A questão de gênero gerou pesquisas sobre a condição de pessoas que possuem uma identidade de gênero que não coincide com a sua biologia, ou seja, pessoas que mesmo tendo uma anatomia que lhe vincula a um sexo biológico (macho ou fêmea) se identificam, desde a sua primeira infância, com os papéis sociais atribuídos ao sexo oposto – os transexuais.” – Larissa Figueiredo Gomes psicóloga

Filhos são caixinhas de surpresas. A gente os ama como eles são. É numa situação como essa que a gente entende o que é aceitar o pacote completo, e se dá a oportunidade de conhecer aquela pessoa que está se conhecendo também.
 
Aquela garotinha não existe mais. Escolheu outro nome. A gente chama por outro pronome. Continua sendo uma pessoa apaixonante. Ontem, eu o encontrei na rua, meu filho o abraçou como sempre fez. Ele me chamou de tia como de costume. Não sou tia de sangue, mas sou tia de coração.

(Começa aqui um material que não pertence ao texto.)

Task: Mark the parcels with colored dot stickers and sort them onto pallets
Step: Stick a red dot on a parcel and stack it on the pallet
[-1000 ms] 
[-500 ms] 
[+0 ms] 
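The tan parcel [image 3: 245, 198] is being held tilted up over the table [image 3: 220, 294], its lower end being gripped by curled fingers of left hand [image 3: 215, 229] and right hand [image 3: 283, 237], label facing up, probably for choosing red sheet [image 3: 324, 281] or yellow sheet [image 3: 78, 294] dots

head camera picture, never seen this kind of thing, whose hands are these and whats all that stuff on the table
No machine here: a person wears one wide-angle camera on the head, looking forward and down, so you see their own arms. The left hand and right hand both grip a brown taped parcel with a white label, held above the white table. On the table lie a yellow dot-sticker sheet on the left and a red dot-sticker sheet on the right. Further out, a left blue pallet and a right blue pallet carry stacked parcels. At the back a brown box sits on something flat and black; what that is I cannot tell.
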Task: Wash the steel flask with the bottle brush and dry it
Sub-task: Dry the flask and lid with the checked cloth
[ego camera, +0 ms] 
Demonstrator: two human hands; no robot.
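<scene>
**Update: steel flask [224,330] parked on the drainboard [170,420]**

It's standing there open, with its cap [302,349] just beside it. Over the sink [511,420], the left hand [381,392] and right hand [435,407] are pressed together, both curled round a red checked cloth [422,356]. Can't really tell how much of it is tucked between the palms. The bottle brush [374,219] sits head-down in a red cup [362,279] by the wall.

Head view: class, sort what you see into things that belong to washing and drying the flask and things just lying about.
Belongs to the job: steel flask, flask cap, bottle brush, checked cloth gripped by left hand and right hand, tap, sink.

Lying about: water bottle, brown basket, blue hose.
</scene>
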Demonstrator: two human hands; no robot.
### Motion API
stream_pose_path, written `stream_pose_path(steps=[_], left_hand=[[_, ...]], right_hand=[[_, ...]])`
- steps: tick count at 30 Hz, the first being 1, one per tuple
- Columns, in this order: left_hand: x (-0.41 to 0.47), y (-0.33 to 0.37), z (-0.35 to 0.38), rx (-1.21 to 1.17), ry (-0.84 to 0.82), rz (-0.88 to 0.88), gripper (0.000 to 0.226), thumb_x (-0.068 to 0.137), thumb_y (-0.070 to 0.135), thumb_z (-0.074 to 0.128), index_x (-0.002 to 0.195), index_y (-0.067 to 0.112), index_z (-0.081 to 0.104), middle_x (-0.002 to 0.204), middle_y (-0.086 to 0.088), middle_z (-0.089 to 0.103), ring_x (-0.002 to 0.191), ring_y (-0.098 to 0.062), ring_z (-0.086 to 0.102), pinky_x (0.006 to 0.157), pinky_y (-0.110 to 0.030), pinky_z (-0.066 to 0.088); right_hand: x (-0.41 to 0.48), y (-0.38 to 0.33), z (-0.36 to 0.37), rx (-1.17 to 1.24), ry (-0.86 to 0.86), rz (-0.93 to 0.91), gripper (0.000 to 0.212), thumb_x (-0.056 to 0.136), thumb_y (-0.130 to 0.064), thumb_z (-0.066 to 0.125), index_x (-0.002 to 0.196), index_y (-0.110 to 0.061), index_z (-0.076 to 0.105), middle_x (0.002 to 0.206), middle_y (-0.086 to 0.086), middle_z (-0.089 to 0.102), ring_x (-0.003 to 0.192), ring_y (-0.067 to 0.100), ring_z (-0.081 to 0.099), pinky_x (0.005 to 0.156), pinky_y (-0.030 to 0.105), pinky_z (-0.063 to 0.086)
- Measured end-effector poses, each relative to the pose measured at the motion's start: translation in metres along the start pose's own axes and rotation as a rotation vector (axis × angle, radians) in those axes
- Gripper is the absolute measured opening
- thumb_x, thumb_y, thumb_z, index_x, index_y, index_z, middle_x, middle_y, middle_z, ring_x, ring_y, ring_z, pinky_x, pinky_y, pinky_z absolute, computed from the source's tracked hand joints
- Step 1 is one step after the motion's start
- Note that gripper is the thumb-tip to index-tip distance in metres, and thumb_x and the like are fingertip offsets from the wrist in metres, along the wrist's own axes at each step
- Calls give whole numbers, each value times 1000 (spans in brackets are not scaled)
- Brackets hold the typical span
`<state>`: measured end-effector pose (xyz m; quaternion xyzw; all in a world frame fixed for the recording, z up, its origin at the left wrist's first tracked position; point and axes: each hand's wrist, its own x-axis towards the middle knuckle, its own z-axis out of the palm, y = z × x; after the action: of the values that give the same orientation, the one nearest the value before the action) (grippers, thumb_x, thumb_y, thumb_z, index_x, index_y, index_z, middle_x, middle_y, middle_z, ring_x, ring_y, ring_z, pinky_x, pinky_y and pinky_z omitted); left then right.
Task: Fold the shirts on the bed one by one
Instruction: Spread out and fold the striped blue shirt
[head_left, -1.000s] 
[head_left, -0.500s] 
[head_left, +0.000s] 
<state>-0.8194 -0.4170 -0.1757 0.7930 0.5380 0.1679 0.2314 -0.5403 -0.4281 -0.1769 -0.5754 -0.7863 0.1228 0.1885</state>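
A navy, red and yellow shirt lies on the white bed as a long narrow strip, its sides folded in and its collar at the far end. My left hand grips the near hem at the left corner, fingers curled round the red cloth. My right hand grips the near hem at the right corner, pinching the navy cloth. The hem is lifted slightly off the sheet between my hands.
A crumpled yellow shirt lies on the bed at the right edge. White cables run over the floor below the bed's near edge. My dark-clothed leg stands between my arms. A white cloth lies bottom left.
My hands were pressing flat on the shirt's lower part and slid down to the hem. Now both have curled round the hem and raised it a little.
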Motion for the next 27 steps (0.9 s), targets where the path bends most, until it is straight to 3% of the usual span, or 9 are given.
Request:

Dei-lhe um abraço. Estava com saudades. Senti o amor transbordar. E a minha vontade de mudar o mundo cresceu. Desejei poder protegê-lo do mundo, das pessoas. O mundo precisa acolhê-lo como seus pais fizeram.
 
O processo é longo. Você, seus pais, seus amigos, todos vamos aprender muito nesse seu percurso.  Eu o vejo como você se vê. Eu o vejo como eu sempre vi, não importa o nome, não importa o pronome. Importa o amor que sentimos por você.